Months later, Savigny and Correard, a doctor and engineer who elected to satay on the raft, met again in Paris, where neither of them succeeded in obtaining compensation or acknowledgement from the Minister of the Marine. In 1817, after newspaper acounts of the disaster had been suppressed, they published the whole story in book form, and their sufferings became a ”cause celebre” . The cptain, De Chaumareix, was given a show trial and sentenced to three years imprisonment. But public opinion persisted in laying the blame on the ultras in the government.
It was at this point that Gericault became interested in the case and conceived the idea of painting a monumental mortality piece based on the incident. He was twenty-six , and had only recently returned from an exploratory year in Italy, where he had studied antique sculpture, Michelangelo’s frescoes, and the painters of the baroque. He was a great lover of horses, and up to then his best pictures had been devoted to cavalrymen and horses. Physically, he was the quintessence of the young romantic artist long before Chopin, De Musset, and Berlioz had established the prototype.

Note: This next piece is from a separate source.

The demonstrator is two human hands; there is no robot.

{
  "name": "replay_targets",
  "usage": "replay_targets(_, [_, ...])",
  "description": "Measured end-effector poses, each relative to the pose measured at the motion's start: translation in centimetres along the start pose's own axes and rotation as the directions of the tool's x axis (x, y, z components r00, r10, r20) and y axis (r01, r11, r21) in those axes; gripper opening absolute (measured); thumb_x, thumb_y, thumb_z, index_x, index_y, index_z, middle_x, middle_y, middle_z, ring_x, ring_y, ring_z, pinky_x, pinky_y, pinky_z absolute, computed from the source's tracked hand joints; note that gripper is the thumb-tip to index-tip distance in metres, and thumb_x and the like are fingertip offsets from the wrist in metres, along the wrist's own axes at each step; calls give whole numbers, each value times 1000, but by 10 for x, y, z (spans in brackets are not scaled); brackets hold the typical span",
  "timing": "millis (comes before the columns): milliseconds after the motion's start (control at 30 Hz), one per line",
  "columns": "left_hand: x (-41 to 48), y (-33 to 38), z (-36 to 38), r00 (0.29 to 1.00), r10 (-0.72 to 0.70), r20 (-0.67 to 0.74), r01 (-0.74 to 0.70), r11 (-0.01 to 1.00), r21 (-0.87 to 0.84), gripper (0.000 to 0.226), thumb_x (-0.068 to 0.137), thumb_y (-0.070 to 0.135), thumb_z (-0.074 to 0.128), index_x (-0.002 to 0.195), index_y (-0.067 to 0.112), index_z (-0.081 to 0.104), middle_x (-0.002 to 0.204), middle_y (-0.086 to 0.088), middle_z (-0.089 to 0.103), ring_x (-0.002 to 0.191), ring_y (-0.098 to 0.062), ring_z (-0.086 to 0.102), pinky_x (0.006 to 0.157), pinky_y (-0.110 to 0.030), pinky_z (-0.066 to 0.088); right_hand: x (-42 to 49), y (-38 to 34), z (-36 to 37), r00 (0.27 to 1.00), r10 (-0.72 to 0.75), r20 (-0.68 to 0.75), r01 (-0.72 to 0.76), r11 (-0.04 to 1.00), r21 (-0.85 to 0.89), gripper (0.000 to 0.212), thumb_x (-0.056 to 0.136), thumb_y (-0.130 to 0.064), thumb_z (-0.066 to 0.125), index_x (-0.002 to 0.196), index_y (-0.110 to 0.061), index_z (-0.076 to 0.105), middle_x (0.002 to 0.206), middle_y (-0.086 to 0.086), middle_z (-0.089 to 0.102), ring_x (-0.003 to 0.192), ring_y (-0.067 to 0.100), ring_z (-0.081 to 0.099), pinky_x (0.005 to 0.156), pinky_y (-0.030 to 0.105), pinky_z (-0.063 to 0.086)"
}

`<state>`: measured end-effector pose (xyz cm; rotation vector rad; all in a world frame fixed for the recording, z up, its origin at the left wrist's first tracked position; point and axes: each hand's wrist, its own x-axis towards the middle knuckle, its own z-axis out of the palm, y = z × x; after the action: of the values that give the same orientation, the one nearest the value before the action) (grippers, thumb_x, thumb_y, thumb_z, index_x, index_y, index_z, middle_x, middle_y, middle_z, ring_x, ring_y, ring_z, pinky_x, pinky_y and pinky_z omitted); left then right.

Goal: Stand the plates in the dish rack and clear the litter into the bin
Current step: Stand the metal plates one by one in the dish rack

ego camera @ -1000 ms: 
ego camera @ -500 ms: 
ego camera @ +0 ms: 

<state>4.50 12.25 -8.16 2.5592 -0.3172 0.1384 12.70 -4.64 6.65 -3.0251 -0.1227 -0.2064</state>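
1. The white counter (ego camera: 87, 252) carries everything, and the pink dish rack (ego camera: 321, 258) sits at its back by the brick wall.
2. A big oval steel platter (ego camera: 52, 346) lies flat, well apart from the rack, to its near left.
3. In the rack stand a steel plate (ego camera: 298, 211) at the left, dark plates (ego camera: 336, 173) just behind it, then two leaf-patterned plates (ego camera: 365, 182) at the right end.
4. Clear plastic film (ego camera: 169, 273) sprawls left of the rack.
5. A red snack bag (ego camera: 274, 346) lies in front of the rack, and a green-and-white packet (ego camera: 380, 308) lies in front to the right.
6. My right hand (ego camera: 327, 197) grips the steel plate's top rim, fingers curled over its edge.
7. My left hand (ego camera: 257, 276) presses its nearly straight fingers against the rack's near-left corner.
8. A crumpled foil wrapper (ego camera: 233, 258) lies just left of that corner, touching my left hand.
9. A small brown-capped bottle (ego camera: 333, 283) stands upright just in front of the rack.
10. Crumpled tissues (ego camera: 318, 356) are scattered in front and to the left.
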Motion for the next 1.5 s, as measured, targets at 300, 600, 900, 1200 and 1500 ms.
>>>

Born in Rouen in 1791, Gericault belonged to a wealthy merchant family and lived in Paris like an aristocrat. The long, stormy love affair that he had been carrying on with the young wife of his maternal uncle, Caruel, was just drawing to an embarrassing conclusion; the aunt was about to give birth to the nephew’s child. If he needed a pretext for leaving his house on Montmartre to avoid the family scandal, the Medusa certainly provided him with one. Since the picture he wanted to paint was too large for his existing studio, he rented another in the faubourg de Roule where he could set up his enormous canvas and shut himself away from the world.

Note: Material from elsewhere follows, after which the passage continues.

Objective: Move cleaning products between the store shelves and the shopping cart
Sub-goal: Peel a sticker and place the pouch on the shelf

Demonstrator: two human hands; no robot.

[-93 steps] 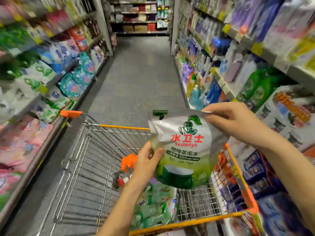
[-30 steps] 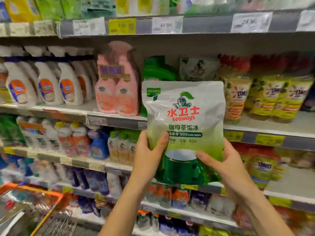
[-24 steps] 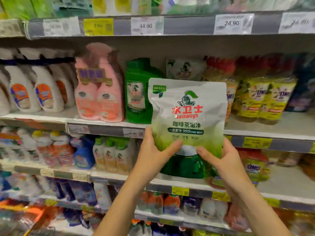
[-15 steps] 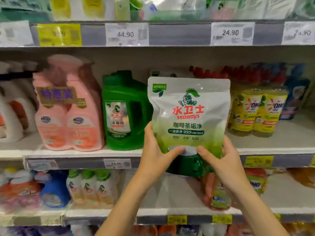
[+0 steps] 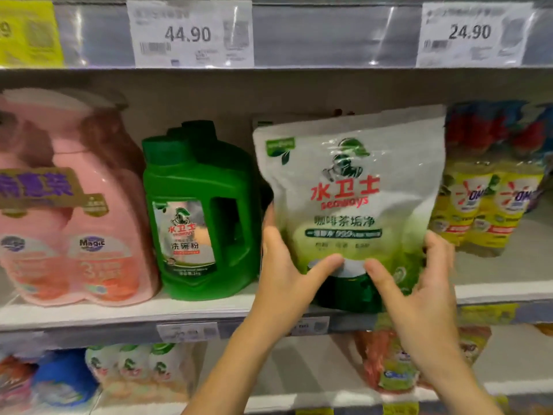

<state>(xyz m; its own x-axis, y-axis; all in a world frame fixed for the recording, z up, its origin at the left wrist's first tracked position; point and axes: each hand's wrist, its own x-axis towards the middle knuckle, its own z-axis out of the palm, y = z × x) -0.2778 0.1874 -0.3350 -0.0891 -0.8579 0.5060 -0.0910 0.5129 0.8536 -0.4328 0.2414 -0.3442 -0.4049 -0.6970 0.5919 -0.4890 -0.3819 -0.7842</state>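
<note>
— Where is the pouch?

— The white-and-green pouch [image 5: 350, 190] stands upright just right of the green jug [image 5: 197, 211], at the front of the same shelf [image 5: 89, 313]. Its lower edge sits level with the shelf's front lip. Whether it bears on the board cannot be told.

— And the person's hands?

— Both grasp it low down. The left hand [image 5: 287, 283] wraps the lower corner nearest the green jug, with the thumb laid across the printed front and the other fingers out of sight behind. The right hand [image 5: 419, 298] takes the corner farther from the jug, thumb on the front, fingertips curling round the side edge. The two thumbs nearly meet over the dark green cup printed at the bottom.

— What else surrounds the jug?

— Just left of the jug stands a pink twin-pack of bottles [image 5: 74, 220]. Beyond the pouch, farther right of the jug, are yellow packs [image 5: 484, 211] with red tops, partly covered by the pouch's side. Above the jug, on the edge of the next shelf up, sits a price tag reading 44.90 [image 5: 191, 32]. A second tag reading 24.90 [image 5: 472, 32] is farther right. Below the jug, the lower shelf carries small green-capped bottles [image 5: 131, 369], which are blurred.
</note>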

Gericault approached his task with a documentarian’s passion for detail. He not only read the book; he heard the entire story from the lips of Savigny and Correard, whom he met through a mutual friend. They helped him track down one of the survivors, the Medusa’s carpenter who built him an exact scale model of the raft. To study authentic expressions of agony and despair,he went to the nearby Beaujon hospital. ”There he found models who did not have to make grimaces in order to dsiplay all the nuances of physical pain or mental anguish, the ravages of disease or the terror of death”. The hospital staff also arranged to furnish him with cadavers and severed lmbs, by-products of recent surgical operations, and for several months his studio resembled a charnel house.
However, in the end it was the artist who triumphed over the documentarian. His central problem was the ancient and perpetually novel one of how to transform reality into art. In his preliminary sketches he wavered between several different episodes from the story. The first mutiny, the outbreak of cannibalism, the sighting of the rescue ship, and the actual rescue, when the Argus’s lifeboat reaches the raft.

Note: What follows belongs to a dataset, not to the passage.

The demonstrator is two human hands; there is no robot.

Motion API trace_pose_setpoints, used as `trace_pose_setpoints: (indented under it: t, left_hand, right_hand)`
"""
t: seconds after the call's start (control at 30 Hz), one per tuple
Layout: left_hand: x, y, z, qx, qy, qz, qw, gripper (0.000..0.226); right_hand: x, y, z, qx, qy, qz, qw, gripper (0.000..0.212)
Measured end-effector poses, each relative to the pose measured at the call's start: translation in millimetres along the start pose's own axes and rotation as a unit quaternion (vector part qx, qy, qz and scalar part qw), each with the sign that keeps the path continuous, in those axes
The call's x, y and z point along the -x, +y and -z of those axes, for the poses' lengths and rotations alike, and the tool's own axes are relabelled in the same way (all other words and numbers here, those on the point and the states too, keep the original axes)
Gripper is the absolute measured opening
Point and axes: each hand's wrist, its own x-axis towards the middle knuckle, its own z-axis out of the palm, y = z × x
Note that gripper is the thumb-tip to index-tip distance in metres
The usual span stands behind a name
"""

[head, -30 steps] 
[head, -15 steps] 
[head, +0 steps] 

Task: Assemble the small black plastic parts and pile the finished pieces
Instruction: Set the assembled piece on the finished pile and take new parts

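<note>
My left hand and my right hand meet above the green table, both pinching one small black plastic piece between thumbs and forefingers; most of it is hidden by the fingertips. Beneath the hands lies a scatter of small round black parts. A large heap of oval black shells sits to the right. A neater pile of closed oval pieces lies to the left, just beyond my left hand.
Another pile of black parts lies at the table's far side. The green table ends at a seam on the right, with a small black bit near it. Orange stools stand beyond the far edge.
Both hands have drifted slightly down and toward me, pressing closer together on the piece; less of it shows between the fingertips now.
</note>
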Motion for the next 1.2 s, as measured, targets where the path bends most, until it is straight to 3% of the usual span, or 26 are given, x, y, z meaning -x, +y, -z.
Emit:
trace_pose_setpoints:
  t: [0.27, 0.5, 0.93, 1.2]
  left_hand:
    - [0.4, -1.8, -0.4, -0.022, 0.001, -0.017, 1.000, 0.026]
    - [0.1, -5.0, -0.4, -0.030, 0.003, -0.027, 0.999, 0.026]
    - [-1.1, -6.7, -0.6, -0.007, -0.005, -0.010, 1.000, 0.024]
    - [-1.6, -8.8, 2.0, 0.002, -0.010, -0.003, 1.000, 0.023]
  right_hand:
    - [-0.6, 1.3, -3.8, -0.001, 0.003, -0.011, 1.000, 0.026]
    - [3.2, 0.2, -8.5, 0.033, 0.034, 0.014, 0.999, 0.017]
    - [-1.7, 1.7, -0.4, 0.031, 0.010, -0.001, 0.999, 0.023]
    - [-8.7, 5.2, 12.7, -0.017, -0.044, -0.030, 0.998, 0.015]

After many experiments he fixed on the critical moment that describes the horror and at the same time offers the promise of slavation. There are, for that matter, a great many allusions here to the Crucifixion and the Resurrection as the baroque painters envisaged them. This is the psychological instant when hope and despair are evenly balanced; it is almost as though he had wanted to illustrate, not the iron law of Darwin, but the ”Hope Principle” which the philosopher Ernst Bloch had identified as one of the great themes of nineteenth-century social thought.